Y'know, I keep coming here meaning to make a post, and then I get here and don't really have anything to write about. I feel like it should be something profound, or interesting. I feel like I should post some poetry or something. I guess I don't really have much to say.

A little over a week until I move. I can't wait. I want out so badly. Or rather, I want in to my own life so badly. It's gonna be stressful trying to pay rent and shit, but I know next summer is going to be amazing. I just can't wait. : )

Andrew and I had a talk about our relationship and some things that were bugging me. I found out that he really wants us to be together for the long-term, through school and even after if we can do it. That was really nice to hear. I'll be really happy when he gets his license and starts driving, though. I feel like I should've made him do it a year ago, but whatever. Maybe I've finally learned that letting things go is not always the answer. Like my friend Lea said, I deserve what I want, and I have to be brave to get it.

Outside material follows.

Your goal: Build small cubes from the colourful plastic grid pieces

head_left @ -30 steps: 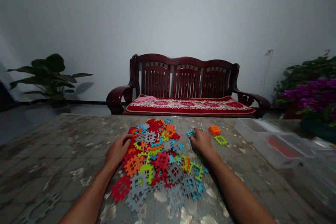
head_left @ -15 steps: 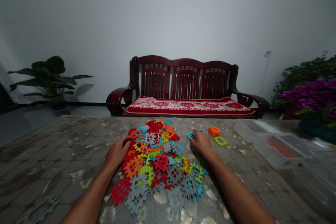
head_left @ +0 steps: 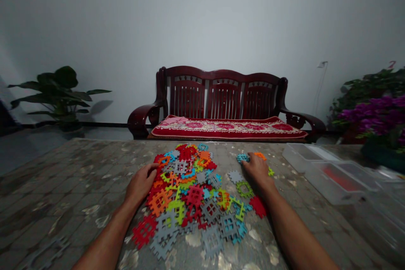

Here's something profound, I guess:

Is it possible to live life without regret? For instance, since I'm moving out of my (grand)parents' house and getting out on my own, it seems like other areas of my life should match. I should have a clean slate in dating, I should be able to go out on the weekends and enjoy myself at parties and have no ties - no regrets. That would require me to break up with Andrew, but I might regret doing so a couple months (or even weeks) later. I guess the question would be what's worth sacrificing - a free youth or a great relationship.

Even though I'm not about to break up with my boyfriend so I can go out and party, still. Regret is something you come to way after an action, right? How could you possibly know now, when making decisions, whether you're going to regret them or not in a couple of years? I think trying to live without regret is just going to make you regret more things. Maybe living life without letting fear get in the way of things is a better strategy. Makes sense to me.